When the line with "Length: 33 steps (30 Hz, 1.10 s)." is reached, include it and stop; before that, copy each line of the listing exactly from the first.

* * * *

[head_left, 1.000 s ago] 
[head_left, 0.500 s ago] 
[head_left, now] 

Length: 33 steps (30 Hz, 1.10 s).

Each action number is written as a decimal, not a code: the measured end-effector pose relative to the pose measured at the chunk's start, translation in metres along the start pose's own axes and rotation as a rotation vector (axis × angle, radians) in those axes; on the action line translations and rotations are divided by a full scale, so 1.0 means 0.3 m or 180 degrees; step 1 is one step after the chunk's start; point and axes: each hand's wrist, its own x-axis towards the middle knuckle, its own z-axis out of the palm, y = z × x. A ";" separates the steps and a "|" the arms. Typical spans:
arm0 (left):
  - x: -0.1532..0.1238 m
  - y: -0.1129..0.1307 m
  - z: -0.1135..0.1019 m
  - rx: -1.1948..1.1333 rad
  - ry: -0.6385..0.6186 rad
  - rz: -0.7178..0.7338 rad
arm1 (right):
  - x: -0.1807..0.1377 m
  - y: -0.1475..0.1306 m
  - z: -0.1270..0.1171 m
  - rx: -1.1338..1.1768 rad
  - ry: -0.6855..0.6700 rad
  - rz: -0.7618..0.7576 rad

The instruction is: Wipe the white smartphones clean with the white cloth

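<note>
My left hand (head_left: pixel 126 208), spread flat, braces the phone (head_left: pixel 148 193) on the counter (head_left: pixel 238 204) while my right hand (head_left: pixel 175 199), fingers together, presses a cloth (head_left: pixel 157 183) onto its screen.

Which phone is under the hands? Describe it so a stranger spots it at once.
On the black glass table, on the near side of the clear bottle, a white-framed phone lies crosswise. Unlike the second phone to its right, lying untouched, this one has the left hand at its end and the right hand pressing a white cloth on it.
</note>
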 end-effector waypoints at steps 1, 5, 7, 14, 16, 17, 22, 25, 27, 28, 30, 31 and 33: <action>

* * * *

■ **Expected answer**
[head_left, 1.000 s ago] 
[head_left, 0.500 s ago] 
[head_left, now] 

Length: 33 steps (30 Hz, 1.10 s).

No further output is required, since the answer is complete.